You can be in Lundun (as Baldev insists on calling it) or Los Angeles, but as an Indian, your blood better run saffron, as well as white and green because we're secular like that. That hard man Baldev has an ever harder heart-on for his Hindustan. Indeed, that demonym is used almost as much in the 1995 film as it is in today's polity. From Baldev's orgiastic soliloquies on all things Hindustani to Raj basically dumping Simran in front of her family because Papa Kehte Hain (what, you guys still think Raj was the hero of the film? It was always Baldev, you guys) to even Anupam Kher's more rouge than roguish beret clad Dharamvir Malhotra, DDLJ is the ultimate Hindutva PR push.

This is evident from the first sequence of the film wherein we meet Baldev for the first time, whose mind might be unraveling but spine is as ram-rod as a flag pole with a tiranga.

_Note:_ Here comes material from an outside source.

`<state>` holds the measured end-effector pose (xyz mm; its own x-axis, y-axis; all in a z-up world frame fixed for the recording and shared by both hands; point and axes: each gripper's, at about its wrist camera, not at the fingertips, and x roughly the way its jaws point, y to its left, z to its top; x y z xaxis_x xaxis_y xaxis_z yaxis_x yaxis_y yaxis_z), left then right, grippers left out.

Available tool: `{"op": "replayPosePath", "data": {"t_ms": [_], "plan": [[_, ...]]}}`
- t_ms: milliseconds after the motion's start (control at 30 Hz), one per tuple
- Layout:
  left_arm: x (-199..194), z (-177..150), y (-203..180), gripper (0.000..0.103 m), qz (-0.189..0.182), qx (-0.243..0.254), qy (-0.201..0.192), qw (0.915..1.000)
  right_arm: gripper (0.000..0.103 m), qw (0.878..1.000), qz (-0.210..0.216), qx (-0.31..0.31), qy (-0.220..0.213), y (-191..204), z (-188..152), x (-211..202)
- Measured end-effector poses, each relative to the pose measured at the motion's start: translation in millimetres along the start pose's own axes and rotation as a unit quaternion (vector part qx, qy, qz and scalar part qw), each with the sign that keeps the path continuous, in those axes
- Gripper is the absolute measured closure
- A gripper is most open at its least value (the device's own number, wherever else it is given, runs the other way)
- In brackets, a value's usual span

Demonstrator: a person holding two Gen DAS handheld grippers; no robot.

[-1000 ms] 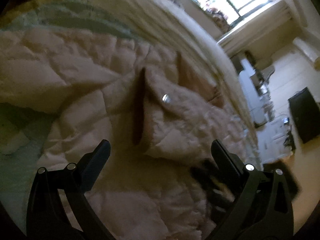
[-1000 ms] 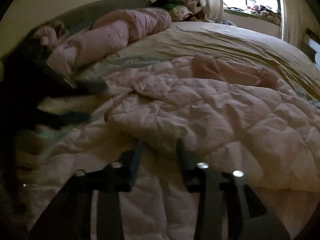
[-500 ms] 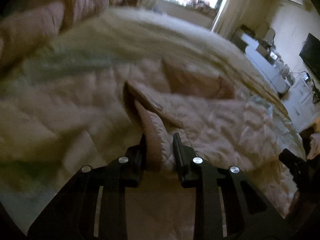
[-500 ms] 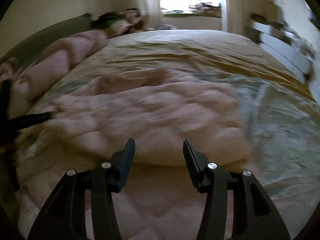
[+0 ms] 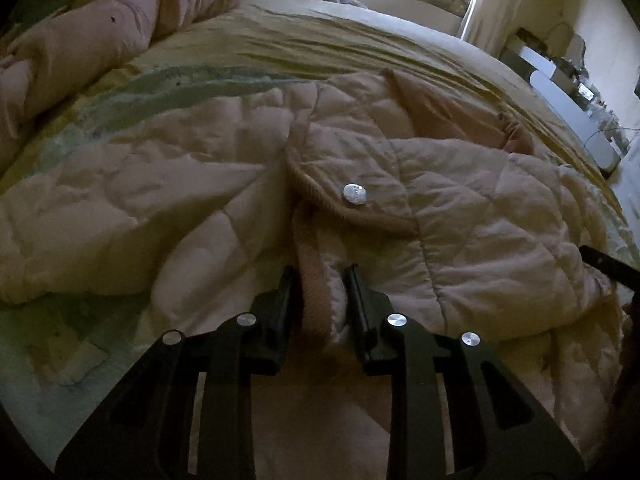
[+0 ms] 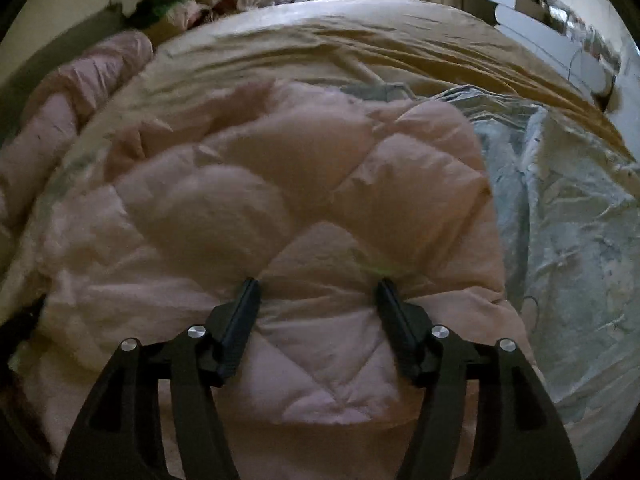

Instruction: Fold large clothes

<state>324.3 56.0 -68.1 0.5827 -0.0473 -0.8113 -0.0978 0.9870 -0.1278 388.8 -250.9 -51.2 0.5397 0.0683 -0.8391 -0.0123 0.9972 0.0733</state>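
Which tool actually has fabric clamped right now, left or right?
The left tool: its fingers are closed on the jacket's ribbed edge. The right tool is spread wide, fingertips only pressing into the quilted surface.

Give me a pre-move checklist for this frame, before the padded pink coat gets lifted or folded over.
1. Left tongs closed on fabric: ok. They pinch the ribbed trim of the quilted coat, below the snap button.
2. Right tongs gripping: not ok. They are spread open, tips pressing on the coat's quilted panel, nothing pinched.
3. Coat lying flat: not ok. It is bunched and partly doubled over on the bedspread.
4. Fold path free: cannot tell. A rolled pink blanket lies along the left of the bed.
5. Image sharp enough to judge: not ok in the right wrist view, which is blurred.
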Motion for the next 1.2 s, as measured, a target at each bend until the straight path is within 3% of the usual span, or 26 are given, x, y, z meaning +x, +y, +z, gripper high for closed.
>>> {"op": "replayPosePath", "data": {"t_ms": [367,433,633,800,1033,1200], "plan": [[-5.9,-4.4,2.5,0.07,0.011,-0.004,-0.014,0.9998,0.04,1.0,-0.021,-0.009,-0.01,7.9,-5.6,-7.0],[-13.4,-5.7,3.4,0.063,0.009,-0.004,-0.015,0.9998,0.031,0.999,0.02,-0.01,-0.028,17.6,-10.5,-27.4],[-48.8,-11.8,9.3,0.038,0.003,-0.012,-0.035,0.9993,0.013,0.994,0.057,-0.051,-0.077,55.9,-34.6,-72.5],[-77.1,-19.4,14.3,0.009,-0.011,-0.028,-0.053,0.9981,0.006,0.989,0.088,-0.061,-0.099,75.4,-45.1,-98.4],[-104.8,-26.6,31.3,0.009,-0.009,-0.05,-0.069,0.9963,0.004,0.986,0.079,-0.082,-0.121,104.3,-58.3,-126.2],[-121.7,-34.1,53.9,0.009,0.013,-0.062,-0.081,0.9947,0.004,0.984,0.089,-0.091,-0.125,125.5,-66.3,-137.0]]}}
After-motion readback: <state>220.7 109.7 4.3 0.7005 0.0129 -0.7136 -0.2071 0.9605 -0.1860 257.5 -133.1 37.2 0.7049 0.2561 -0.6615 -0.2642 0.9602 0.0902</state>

After rambling on about how the streets in Lundun don't know his name and only the city's pigeons remember his face (totally untrue, given that those rats of the sky have an attention span only slightly surpassing that of a goldfish, that pigeon of the fish bowl), before launching into his first homage to India, er, Hindustan, where the grass is green and the girls are wheatish and obedient.

After his hallucination-filled walk home from the grocery store he owns (and people think The Simpsons are racist), we meet the rest of the family, his wife Lajjo, and (presumably to his unspoken regret) two daughters, Simran and Rajeshwari, the latter being the only other actually decent person in the whole narrative, apart from Dharamvir Malhotra, father of Raj.

Anupam Kher and Shah Rukh Khan apparently watched every '90s Adam Sandler film they could in preparation for their respective roles as rich father and spoilt man-child son, both of whom suffer from ADHD as well as Tourette's. The only thing missing from their lives is a racist Rob Schneider cameo, and even then there's plenty of evident racism to go around elsewhere.

Given the plot of the film is far greener in most people's memories than are their constitutional rights (never mind the rights of others), without going over its much-ploughed mustard fields, let's burn some stubble.

Speaking of fields, while it's true that every song from that film has become as iconic as DDLJ itself, and set the template for Bollywood numbers for way, way too long, and most vitally boosted tourism numbers to Switzerland to the point of no return, really? Did we really need more costume changes within a single track than there are in entire films today? Did we really? I know YouTube wasn't around yet, but still. Surely there were other things to get on with (This paragraph was sponsored by millennial thought and time management).

As we've discussed, DDLJ is more about the rights of a father than the tantrums of his vapid kids, and the struggles of traditional Hindustan against a distressingly modern India. India chugs beer while Hindustan gratefully sips lassi, and India wears clothes outside that Hindustan wouldn't wear alone in front of their spouses. It's about who finally gives way in this titanic struggle for control over their lives, and while the film's end seems to indicate a win for youth, vitality and freedom of choice, it's all because Papa kehte hain.